Policy Impact Project (PIP)
The Policy Impact Project is a venture of the Policy and Analytics Center, under the direction of Dr. Lindsay Shea at the A.J. Drexel Autism Institute at Drexel University. This project was created in response to the need for changes in policy - today – to address the needs of autistic people and their families in the U.S. PIP uses research findings to propel systems-level policy solutions that improve the lives of autistic people and those with other developmental disabilities. We work to achieve this by building the infrastructure needed to highlight research findings that have potential to inform policies and decisions that affect the lives of neurodiverse individuals.
Autism Transitions Research Project (ATRP)

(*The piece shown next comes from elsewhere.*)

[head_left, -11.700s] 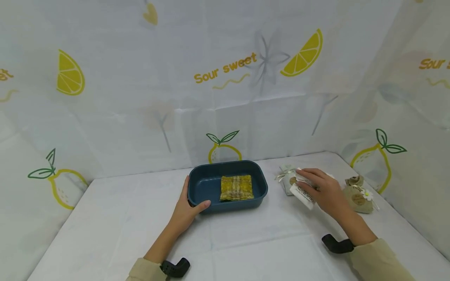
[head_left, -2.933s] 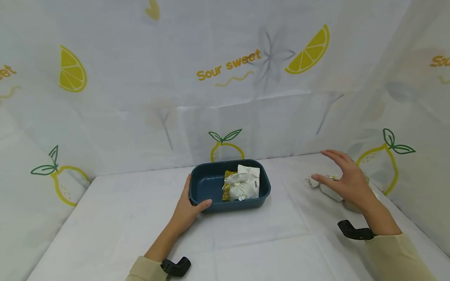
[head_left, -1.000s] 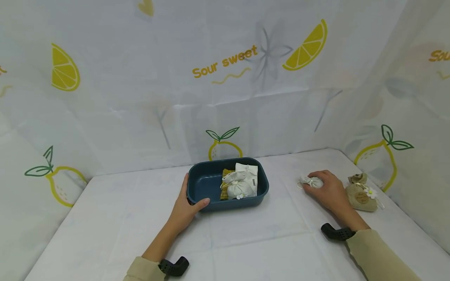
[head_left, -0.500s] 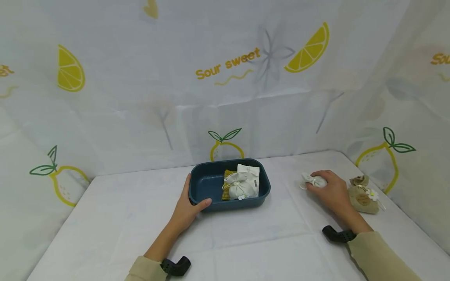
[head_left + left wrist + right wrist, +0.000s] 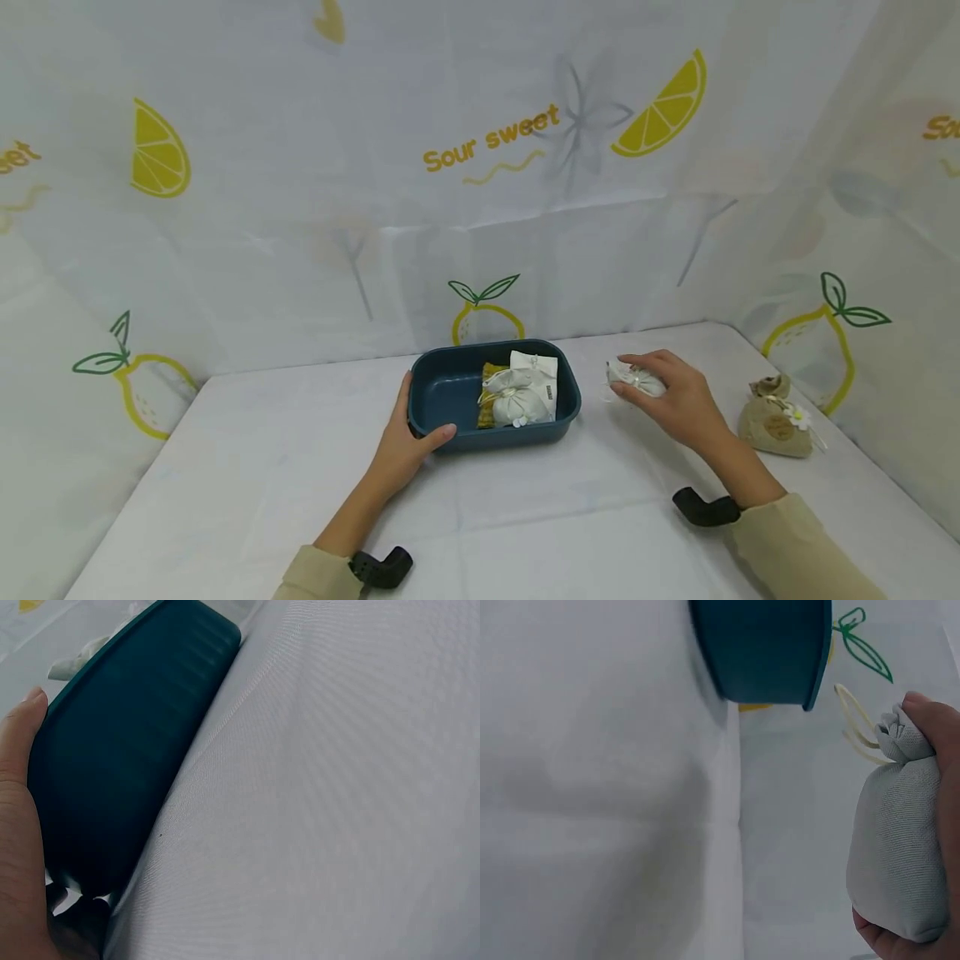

ATRP aims to study life outcomes among transition age autistic youth and adults with a focus on equitable outcomes among minority groups. This project includes interventions such as support for Latinx autistic youth and young adults to learn essential life skills that would smooth the transition to adulthood. ATRP includes autistic individuals and their families in leading input on project goals, objectives, and activities.
Autistic Intervention Research Network on Physical Health (AIR-P)
AIR-P focuses on improving health and life outcomes among autistic people across the life course, and particularly those that are a part of underserved and communities. Outcomes researched in this project include physical health indicators, mental health indicators, employment, postsecondary education, community participation, financial security, and access to community services. AIR-P aims to support and educate on transition care for autistic people throughout the life course and especially from childhood to adulthood.
Autism Centers of Excellence (ACE)
The A.J. Drexel Autism Institute was awarded an Autism Centers of Excellence award which will fund the PHASES (Public Health and Autism Science advancing Equitable Strategies across the life course) projects. These projects will use public health frameworks to explore the impact of health determinants, health services delivery, and health equity on health outcomes among autistic people across the life course, from early childhood through older adults. Additionally, this project aims to promote health equity by focusing on autistic individuals from minority and underserved communities.
The PHASES project also launched an associated Data Core for the project data needs. The Data Core centralizes the various data that will be used across the projects associated with PHASES to concentrate data expertise and enhance collaboration. Here the focus is on creating secured storage and organized management of large-scale data, such as electronic health records, national claims data, mortality data, and small area contextual data. The secure and centralized management system for data increases efficiency across operations and the individual studies done within the PHASES projects. The National Autism Data Center works with the Data Core to access data and aid collaboration.
National Autism Indicators Reports
One of the flagship projects from the National Autism Data Center is the National Autism Indicators Report series. These reports present our research findings in a clearly communicated, open-access, online format to speed the delivery of information to decision-makers while maintaining very high standards of scientific credibility.